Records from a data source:
::::::::::

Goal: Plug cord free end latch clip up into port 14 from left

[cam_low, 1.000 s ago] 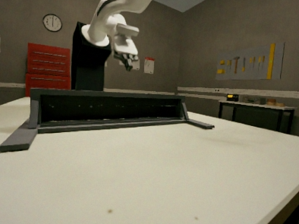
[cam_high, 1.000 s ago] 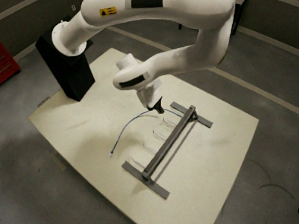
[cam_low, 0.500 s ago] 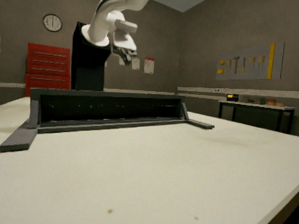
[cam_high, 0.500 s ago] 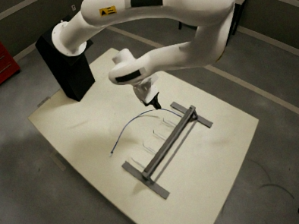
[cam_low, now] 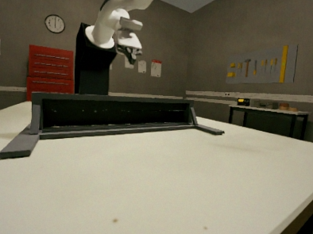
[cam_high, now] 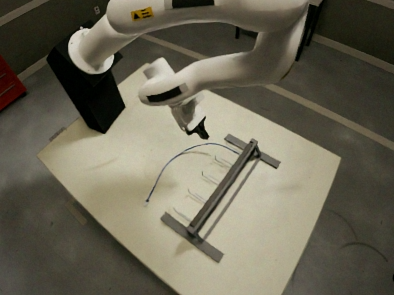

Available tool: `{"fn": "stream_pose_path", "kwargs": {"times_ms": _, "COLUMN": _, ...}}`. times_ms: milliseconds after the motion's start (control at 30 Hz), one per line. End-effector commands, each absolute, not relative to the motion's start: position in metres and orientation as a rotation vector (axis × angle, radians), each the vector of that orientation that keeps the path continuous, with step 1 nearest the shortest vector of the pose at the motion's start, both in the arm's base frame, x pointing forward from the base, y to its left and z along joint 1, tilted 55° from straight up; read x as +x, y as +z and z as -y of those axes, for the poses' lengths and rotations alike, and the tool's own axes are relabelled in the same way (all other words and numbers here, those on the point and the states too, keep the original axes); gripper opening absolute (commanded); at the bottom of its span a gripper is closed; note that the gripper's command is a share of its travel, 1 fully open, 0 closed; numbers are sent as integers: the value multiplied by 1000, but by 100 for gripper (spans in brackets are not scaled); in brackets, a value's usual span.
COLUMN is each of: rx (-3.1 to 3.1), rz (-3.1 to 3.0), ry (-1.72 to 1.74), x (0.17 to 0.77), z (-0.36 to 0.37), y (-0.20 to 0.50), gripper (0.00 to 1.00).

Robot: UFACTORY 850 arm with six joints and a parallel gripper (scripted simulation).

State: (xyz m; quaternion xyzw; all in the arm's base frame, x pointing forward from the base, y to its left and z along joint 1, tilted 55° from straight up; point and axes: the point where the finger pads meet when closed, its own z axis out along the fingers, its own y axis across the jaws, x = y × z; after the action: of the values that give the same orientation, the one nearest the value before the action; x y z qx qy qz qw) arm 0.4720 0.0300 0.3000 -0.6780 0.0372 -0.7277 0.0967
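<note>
The grey rack stands upright on the cream table; the exterior view shows its back. A blue patch cord runs from the rack's far end and arcs across the table. Its free plug lies on the table, well away from the rack. My gripper is shut and empty. It hangs in the air above the cord's plugged end, near the rack's far foot. The cord is hidden in the exterior view.
Several short pale stubs stick out of the rack's front. My black pedestal stands at the table's far corner. A red cabinet and a side table stand off the table.
</note>
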Motion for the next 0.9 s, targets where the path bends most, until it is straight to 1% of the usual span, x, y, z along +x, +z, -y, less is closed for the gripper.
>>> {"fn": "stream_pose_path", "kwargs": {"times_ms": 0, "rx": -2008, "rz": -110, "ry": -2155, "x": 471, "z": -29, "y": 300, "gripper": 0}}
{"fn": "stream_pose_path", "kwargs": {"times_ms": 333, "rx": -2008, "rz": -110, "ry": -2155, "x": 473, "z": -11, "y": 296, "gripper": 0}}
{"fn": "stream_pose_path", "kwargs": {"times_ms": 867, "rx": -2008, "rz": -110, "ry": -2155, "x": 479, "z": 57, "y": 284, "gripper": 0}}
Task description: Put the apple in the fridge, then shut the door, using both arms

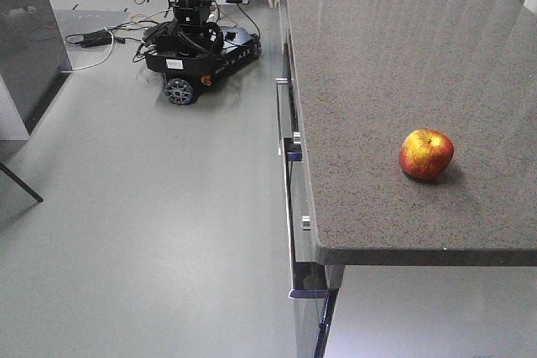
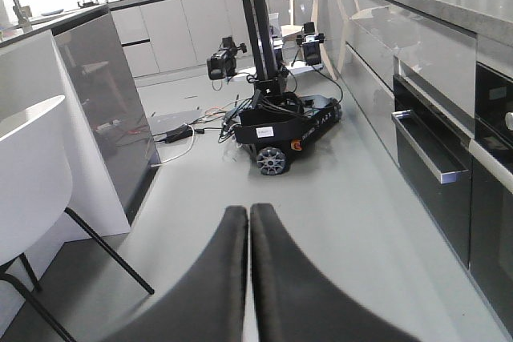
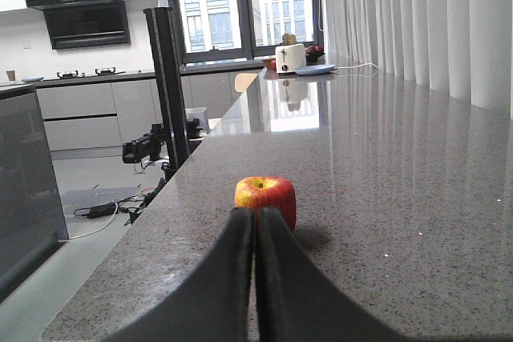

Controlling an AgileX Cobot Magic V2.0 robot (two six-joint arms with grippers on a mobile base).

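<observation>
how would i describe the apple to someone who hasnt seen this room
Look for the long grey speckled counter on the right of the room. Near the end closest to the front camera, the apple sits alone on the bare stone. It is the only round, red-and-yellow thing there; a white appliance stands far off at the other end.

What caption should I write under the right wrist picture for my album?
The shut right tool points at a red-yellow apple on the speckled counter.

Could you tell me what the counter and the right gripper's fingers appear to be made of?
The counter: polished grey speckled stone or composite, judging by its mirror-like reflections. The fingers of the right gripper: matte black, probably plastic or rubber.
</observation>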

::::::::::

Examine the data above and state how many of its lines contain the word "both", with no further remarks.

2